Provided data –
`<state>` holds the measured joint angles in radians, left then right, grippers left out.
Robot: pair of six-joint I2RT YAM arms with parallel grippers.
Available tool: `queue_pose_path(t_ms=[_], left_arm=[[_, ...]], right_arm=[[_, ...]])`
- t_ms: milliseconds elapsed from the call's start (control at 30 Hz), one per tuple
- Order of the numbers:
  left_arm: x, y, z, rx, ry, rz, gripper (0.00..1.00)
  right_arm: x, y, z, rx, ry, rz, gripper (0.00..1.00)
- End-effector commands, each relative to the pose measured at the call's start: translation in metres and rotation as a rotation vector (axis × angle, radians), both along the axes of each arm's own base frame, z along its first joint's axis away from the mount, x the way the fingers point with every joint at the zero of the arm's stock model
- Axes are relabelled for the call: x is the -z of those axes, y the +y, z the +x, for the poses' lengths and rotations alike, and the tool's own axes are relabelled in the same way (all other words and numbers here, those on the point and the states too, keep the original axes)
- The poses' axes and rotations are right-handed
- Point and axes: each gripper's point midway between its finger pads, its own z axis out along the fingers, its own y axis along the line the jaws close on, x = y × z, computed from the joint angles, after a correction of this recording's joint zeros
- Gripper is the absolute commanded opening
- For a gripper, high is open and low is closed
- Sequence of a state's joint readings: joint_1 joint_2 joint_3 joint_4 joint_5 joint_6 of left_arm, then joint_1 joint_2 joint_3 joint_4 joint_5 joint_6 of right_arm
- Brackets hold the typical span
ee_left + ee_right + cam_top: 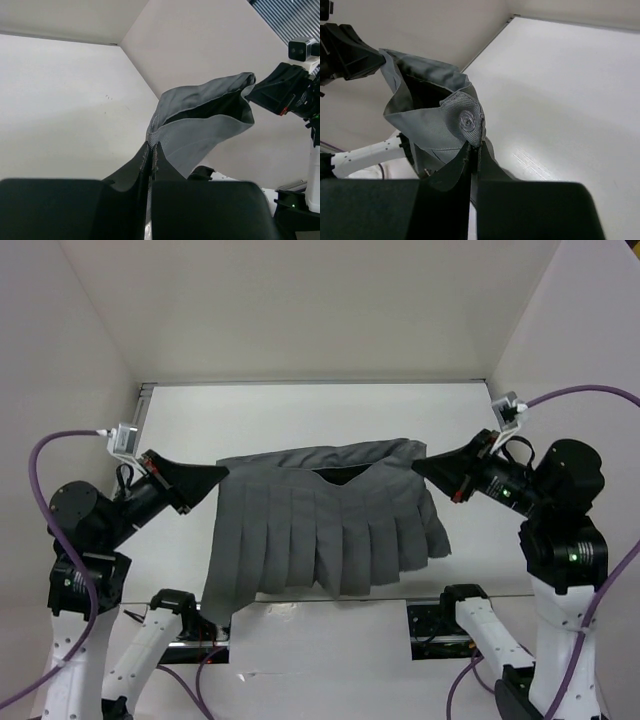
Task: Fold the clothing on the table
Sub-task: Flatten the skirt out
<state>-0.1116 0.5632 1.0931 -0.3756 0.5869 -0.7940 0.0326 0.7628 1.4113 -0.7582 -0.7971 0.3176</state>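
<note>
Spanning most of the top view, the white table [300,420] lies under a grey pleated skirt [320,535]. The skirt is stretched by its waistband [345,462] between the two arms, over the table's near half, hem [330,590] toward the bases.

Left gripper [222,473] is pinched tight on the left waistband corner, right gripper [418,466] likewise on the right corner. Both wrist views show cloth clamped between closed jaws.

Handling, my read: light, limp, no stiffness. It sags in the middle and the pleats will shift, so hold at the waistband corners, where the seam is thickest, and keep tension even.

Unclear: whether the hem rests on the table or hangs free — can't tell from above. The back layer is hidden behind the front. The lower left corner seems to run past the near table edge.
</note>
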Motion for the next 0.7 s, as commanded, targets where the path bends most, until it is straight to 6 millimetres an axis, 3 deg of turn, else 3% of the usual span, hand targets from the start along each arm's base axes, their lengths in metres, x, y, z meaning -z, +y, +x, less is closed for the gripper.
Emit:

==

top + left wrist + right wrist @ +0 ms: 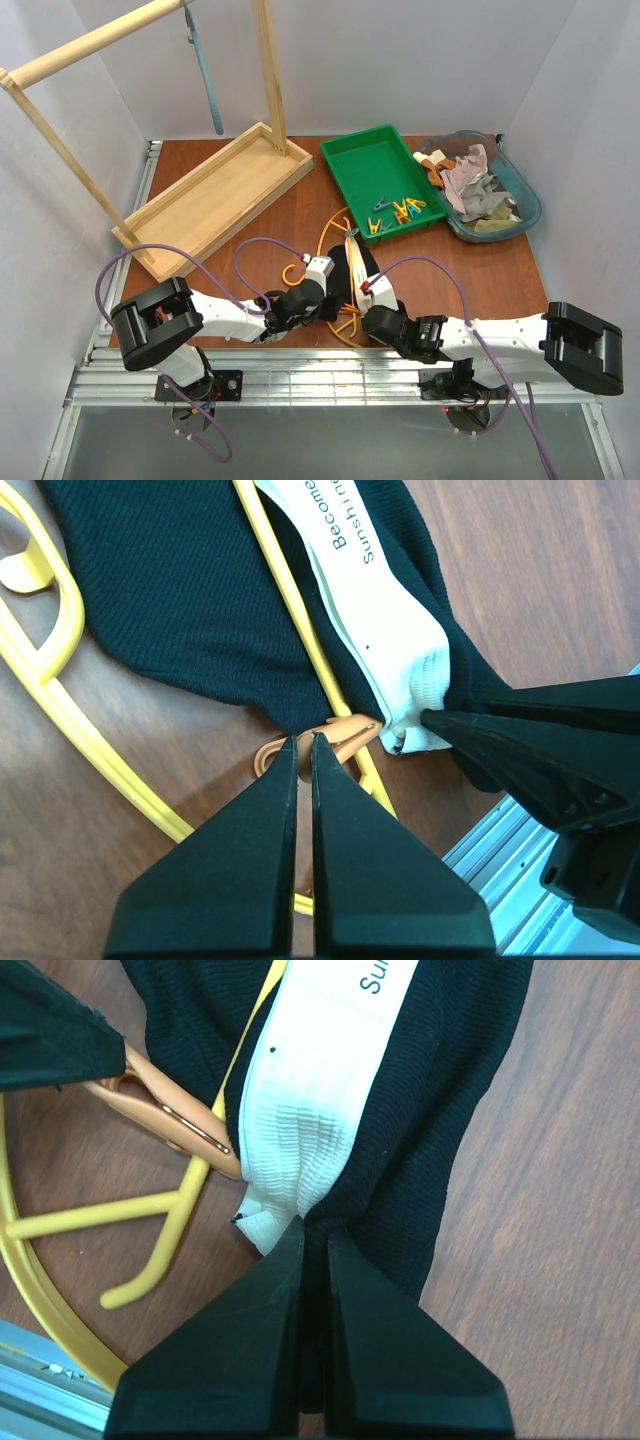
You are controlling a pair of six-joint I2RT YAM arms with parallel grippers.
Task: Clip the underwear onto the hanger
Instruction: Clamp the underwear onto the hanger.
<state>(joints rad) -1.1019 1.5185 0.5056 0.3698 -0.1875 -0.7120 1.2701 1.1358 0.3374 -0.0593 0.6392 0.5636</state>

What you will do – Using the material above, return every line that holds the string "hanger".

Written response –
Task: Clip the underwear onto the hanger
Instruction: Clamp the underwear onto the hanger.

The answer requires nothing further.